5 expert tips to stay healthy while traveling

PHOTO: A man on a paddle board in the water.Getty Images
A man on a paddle board in the water.

Spring weather has many thinking about their summer bodies. If you've established a healthy routine at home, good for you. But how do we keep from getting derailed when work or leisure takes us from our routine?

ABC News asked physical therapist Dr. Karen Joubert to weigh in with her top tips. She's worked with everyone from Diddy to Jennifer Aniston to Cher.

"Everyone wants to know the golden secret to keeping their bodies in check while traveling," she said. "Traveling can take a toll on us physically, mentally and emotionally. Anxiety, fear, being away from home in unfamiliar environments, and jet lag can have a negative impact on our bodies. Traveling messes with our bodies' circadian rhythm as it tries to adjust to the new morning-evening cycles when we cross time zones."

Here are her top five tips for staying healthy while hitting the road:

1) Hydrate

"One thing you can do and should do daily is to be consistent with your hydration, especially during your travels. Keep yourself loaded with water," Joubert said. When you're thirsty, she said, you've already lost 1 percent of needed fluids. Joubert said that an active individual's daily consumption of water should be 1 ounce of water per pound of body weight.
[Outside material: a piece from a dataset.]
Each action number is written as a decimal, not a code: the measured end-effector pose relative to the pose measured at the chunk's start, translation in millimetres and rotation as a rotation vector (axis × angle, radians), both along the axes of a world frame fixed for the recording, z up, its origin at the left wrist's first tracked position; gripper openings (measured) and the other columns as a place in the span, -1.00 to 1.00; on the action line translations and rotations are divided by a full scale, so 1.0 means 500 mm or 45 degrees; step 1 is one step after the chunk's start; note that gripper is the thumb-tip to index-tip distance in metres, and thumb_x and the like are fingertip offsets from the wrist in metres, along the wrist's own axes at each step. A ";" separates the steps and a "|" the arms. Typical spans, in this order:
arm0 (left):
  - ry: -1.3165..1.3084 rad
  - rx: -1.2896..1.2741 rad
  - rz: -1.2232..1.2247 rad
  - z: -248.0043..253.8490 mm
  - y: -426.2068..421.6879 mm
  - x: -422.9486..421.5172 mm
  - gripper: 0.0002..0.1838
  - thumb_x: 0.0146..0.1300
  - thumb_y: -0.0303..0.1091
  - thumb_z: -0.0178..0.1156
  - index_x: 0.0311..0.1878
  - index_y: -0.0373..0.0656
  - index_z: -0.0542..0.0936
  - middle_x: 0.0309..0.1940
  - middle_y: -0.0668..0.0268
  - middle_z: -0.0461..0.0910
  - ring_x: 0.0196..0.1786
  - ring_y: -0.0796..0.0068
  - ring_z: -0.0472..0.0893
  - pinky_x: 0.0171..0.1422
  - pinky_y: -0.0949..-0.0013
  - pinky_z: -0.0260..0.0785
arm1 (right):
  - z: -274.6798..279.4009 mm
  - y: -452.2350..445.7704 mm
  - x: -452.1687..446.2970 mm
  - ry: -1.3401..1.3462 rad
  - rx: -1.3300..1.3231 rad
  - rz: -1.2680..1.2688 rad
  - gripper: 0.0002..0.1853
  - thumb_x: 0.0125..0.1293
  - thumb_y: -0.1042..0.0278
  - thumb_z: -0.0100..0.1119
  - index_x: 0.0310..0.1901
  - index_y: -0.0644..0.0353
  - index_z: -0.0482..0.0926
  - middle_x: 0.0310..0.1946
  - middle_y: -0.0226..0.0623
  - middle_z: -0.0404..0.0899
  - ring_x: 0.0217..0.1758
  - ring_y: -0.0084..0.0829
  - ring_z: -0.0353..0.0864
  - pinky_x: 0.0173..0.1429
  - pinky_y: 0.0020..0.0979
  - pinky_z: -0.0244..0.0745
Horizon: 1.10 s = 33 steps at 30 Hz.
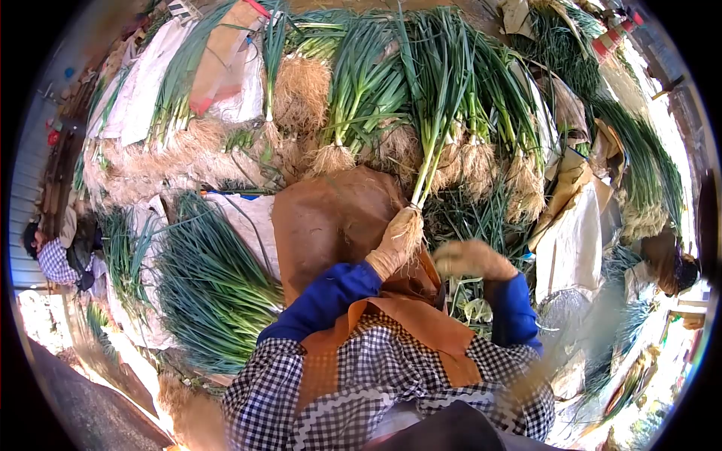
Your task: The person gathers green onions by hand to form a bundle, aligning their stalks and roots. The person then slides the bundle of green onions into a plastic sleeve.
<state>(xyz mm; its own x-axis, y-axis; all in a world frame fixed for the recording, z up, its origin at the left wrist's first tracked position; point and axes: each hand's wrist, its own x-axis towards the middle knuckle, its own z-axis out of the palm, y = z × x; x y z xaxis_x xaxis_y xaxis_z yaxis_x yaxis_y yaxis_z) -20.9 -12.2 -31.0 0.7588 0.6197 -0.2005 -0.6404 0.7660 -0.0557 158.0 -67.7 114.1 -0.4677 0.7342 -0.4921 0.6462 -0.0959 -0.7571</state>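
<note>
My left hand (pixel 394 244) is closed around the root end of a few green onions (pixel 430 161), above my lap. Their white stalks and long leaves point away from me, over the pile. Pale stringy roots hang about my fingers. To its right, my right hand (pixel 472 260) is smeared by motion, so its fingers cannot be made out. It is near loose leaves and trimmings (pixel 474 289). A brown apron (pixel 323 233) covers my knees.
Rooted green onions (pixel 368 83) lie in a row ahead. A leafy heap of green onions (pixel 214 286) is on the left. White sacks (pixel 568 255) stand at the right. One person (pixel 56 259) is at the far left, another (pixel 669 263) at the far right.
</note>
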 end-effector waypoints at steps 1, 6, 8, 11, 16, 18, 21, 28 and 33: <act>0.258 -0.029 0.079 0.009 -0.005 0.010 -0.76 0.39 -0.17 -0.12 -0.19 -0.12 0.43 -0.58 0.43 0.34 -0.61 0.58 0.34 -0.60 0.51 0.21 | -0.048 0.016 0.013 -0.529 0.382 -0.196 -0.54 0.19 -0.16 0.12 -0.16 0.09 0.60 -0.43 -0.24 0.62 -0.33 -0.34 0.62 -0.12 -0.31 0.50; -0.006 0.019 -0.131 0.029 0.001 -0.023 -0.75 0.38 -0.15 -0.12 -0.19 -0.09 0.46 -0.63 0.44 0.32 -0.64 0.58 0.33 -0.61 0.51 0.21 | -0.221 0.133 -0.011 0.717 0.117 -0.867 -0.60 0.42 0.03 -0.15 -0.08 0.21 0.53 -0.50 -0.45 0.49 -0.56 -0.64 0.35 -0.42 -0.63 0.24; -0.048 0.045 -0.154 0.028 0.000 -0.028 -0.76 0.38 -0.15 -0.12 -0.22 -0.08 0.45 -0.64 0.44 0.31 -0.66 0.58 0.31 -0.64 0.52 0.19 | -0.236 0.163 -0.071 0.943 0.146 -0.906 -0.61 0.43 0.06 -0.17 -0.08 0.21 0.52 -0.51 -0.45 0.48 -0.58 -0.67 0.34 -0.45 -0.64 0.23; -0.004 -0.033 -0.181 0.006 -0.007 -0.032 -0.77 0.37 -0.14 -0.10 -0.32 -0.04 0.43 -0.67 0.44 0.28 -0.69 0.55 0.27 -0.70 0.52 0.13 | -0.251 0.180 -0.134 1.253 0.099 -0.991 -0.64 0.44 0.10 -0.19 -0.21 0.19 0.54 -0.65 -0.48 0.43 -0.76 -0.71 0.24 -0.69 -0.68 0.10; 0.051 -0.136 -0.125 0.015 -0.012 -0.032 -0.75 0.35 -0.11 -0.08 -0.38 -0.03 0.41 -0.63 0.42 0.29 -0.68 0.58 0.26 -0.70 0.53 0.12 | -0.282 0.169 -0.139 -0.037 0.954 -1.080 -0.62 0.39 0.14 -0.05 -0.44 0.25 0.55 -0.70 -0.32 0.43 -0.67 -0.46 0.37 -0.52 -0.42 0.29; 0.139 -0.153 -0.096 0.021 0.000 -0.029 -0.77 0.34 -0.09 -0.08 -0.34 0.02 0.40 -0.64 0.41 0.30 -0.70 0.57 0.27 -0.72 0.53 0.13 | -0.191 0.120 -0.127 0.002 0.795 -0.933 -0.68 0.34 0.20 0.02 -0.46 0.26 0.52 -0.65 -0.19 0.47 -0.62 -0.44 0.45 -0.51 -0.34 0.32; -0.036 -0.112 -0.070 0.028 0.019 -0.045 -0.79 0.39 -0.12 -0.18 -0.23 0.01 0.38 -0.64 0.43 0.26 -0.67 0.59 0.24 -0.67 0.58 0.12 | -0.040 -0.003 -0.049 0.868 -0.090 -0.242 -0.66 0.37 0.13 -0.01 -0.37 0.24 0.57 -0.64 -0.41 0.53 -0.61 -0.63 0.44 -0.54 -0.56 0.33; 0.168 0.207 -0.068 -0.002 0.022 -0.026 -0.80 0.40 -0.20 -0.13 -0.12 -0.04 0.44 -0.50 0.43 0.36 -0.49 0.59 0.37 -0.54 0.52 0.24 | -0.118 0.053 -0.018 -0.211 0.659 -0.454 -0.59 0.22 -0.04 0.10 -0.17 0.19 0.54 -0.38 -0.11 0.58 -0.26 -0.16 0.59 -0.16 -0.28 0.46; 0.074 0.050 -0.077 0.027 0.016 -0.046 -0.73 0.38 -0.09 -0.10 -0.15 -0.05 0.47 -0.61 0.38 0.39 -0.66 0.52 0.41 -0.68 0.50 0.25 | -0.133 0.116 -0.113 -0.079 0.792 -0.372 -0.69 0.27 0.12 0.07 -0.33 0.25 0.55 -0.48 -0.03 0.51 -0.38 -0.10 0.53 -0.28 -0.27 0.42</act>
"During air travel, it is advised to drink 8 ounces of water per hour. As far as those vacation cocktails, enjoy yourselves, but keep them to a minimum, always following up with water. The alcohol will not only increase your amount of dehydration but [also] can throw off the necessary sleep patterns that change during the course of traveling."

2) Get enough sleep

"The healthy body allows for five stages of sleep," Joubert said. "Stages 1-4 and REM [rapid eye movement]. Stages 1-3 are for rest, Stage 4 is crucial because this is when our body makes new hormones, repairs itself and heals. Travels and time changes can block stage 4 due to the release of cortisol from travel stresses. Remember that the quality of sleep is just as important as the quantity of sleep.

"I have recommended always traveling with over-the-counter melatonin, as it will help reduce the production of cortisol the next day. Check with your physician or local pharmacist regarding the appropriate dose for your body type."

3) Don't quit working out

Joubert herself struggles with this one, she said. "If your hotel or accommodations don’t have a gym, do your body a favor and mix it up. A vacation is for change. It is extremely healthy to change things up as we will use different muscles and the body is physically challenged in other areas."

She recommends walking if in a city, checking out a local fitness class or even working out with a YouTube video.

4) Eat healthy and don't forget to snack

Traveling can take a toll on the waistline, even for her clients who are athletes and on rigorous diets, Joubert said. "No matter what, always start the day with a high protein breakfast from egg whites to a turkey burger. It will fuel you for the morning and help you to avoid the fast food [or] empty calorie snacks at the airports, such as bagels and donuts. I recommend packing in your carry-ons no-salt nut packets, high protein bars, even throwing in your favorite packets of tea or oatmeal. You can almost always have access to hot water. Chose items that are higher in protein that will keep for long periods of time."

5) No heavy lifting

"Use a suitcase with rollers and keep those suitcases light for the overhead bins," Joubert said. "Many serious shoulder and back injuries she sees are due to patients throwing heavy bags into the overhead bins. If you can’t lift it easily with one hand, then it’s too heavy. Do yourself a huge favor, allow a few more minutes to go to baggage claim upon arrival or send your clothes ahead of time if you just can’t wait."

Karen Joubert has more than 25 years as both an athlete and physical therapist. She treats professional athletes as well as political leaders and celebrities. Her practice is in Southern California.